The whole system is computerised, with each package of papers and each individual script bar coded so that it can be tracked at all times. Even the forklift drivers follow computerised instructions.

The scripts are then loaded onto a conveyor belt where shift workers screen out and store any notes or extra material a teacher might have included, such as a note saying a pupil was not well.

And scripts which cannot be examined on screen - for example, if the pupil has used extra sheets of paper, or has written in the wrong colour ink - are filtered out so that they can be marked in the traditional manner.

The scripts are then broken up into separate pages mechanically then scanned on one of 26 machines, with questions split up electronically and sent to examiners.

Dave Hansell, Edexcel’s head of operations, stresses the thoroughness with which the system keeps a track on all pupils’ papers. It is unheard of for a script to be lost.

Despite the numbers involved, Hellaby does not operate at full capacity. Those staffing it work in two shifts between 6am and 10pm, but not at weekends.

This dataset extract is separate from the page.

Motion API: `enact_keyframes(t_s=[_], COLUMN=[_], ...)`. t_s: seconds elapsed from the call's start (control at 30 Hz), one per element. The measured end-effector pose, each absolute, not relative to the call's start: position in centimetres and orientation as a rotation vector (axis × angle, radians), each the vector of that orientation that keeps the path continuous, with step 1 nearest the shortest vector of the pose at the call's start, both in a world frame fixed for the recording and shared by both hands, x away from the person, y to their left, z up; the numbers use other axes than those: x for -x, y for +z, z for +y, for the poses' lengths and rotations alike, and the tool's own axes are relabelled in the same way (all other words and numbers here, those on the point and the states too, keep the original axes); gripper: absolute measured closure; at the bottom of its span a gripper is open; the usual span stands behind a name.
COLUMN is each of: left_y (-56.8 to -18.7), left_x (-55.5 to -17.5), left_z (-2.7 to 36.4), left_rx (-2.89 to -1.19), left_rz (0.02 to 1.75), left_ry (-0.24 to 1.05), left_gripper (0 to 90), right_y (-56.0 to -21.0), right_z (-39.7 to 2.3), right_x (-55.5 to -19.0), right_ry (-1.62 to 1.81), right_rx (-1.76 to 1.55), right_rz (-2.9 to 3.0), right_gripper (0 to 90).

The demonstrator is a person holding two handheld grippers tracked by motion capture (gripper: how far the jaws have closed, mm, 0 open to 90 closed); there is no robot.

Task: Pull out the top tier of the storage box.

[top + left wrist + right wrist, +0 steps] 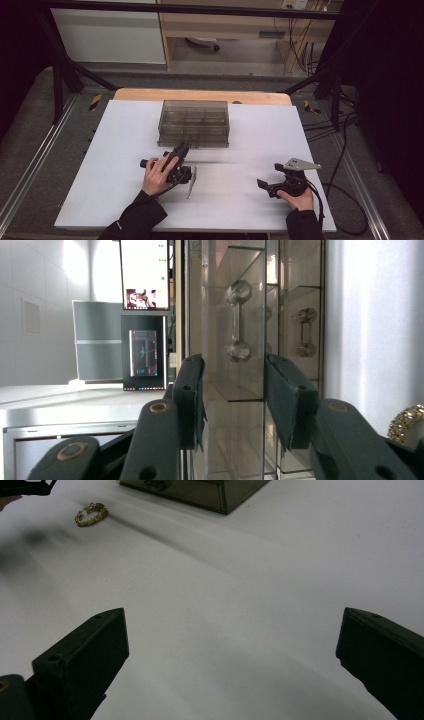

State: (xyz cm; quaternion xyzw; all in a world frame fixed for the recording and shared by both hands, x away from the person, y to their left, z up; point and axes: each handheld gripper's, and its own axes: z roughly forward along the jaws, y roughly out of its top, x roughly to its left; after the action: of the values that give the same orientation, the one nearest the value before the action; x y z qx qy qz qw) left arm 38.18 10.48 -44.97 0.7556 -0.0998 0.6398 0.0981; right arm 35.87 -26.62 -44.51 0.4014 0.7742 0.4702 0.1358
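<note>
The smoky clear drawer box point(194, 123) sits toward the far edge of the white table point(100, 165), a little left of centre, its drawer fronts facing the person. In the left gripper view its small clear dumbbell-shaped pull point(238, 320) shows just ahead of the jaws, with a second pull point(305, 332) farther off. The left gripper point(176, 161) lies just in front of the box's near wall, rolled on its side, so the table runs upright down the right of its own view. Its jaws stand partly apart with nothing pinched between them, lined up on either side of that first pull; the roll looks meant to match the pull's orientation for a grip and an outward draw.

A gold ring-like jewel point(91, 514) lies on the table close beside the left gripper, probably waiting to go into a drawer.

The right gripper point(272, 186) rests near the table's near right corner, well apart from the box, its jaws spread wide over bare table, holding nothing.
</note>
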Motion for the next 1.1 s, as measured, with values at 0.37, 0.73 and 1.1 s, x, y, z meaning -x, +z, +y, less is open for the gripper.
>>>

When Edexcel won the contract to mark national tests from 2005, Mr Hansell said it was envisaged that they would be scanned here too, and marked onscreen from 2006, which would have meant a total of 10 million scripts annually passing through the plant. But he said: “The Government was uncomfortable about moving towards that technology at that time.”

Edexcel lost the test marking contract to the US firm ETS, which has encountered problems after introducing technology on a much more limited scale this summer.

The Qualifications and Curriculum Authority remains enthusiastic about onscreen marking. England’s two other boards are proceeding more slowly. But there is little doubt Hellaby is the future.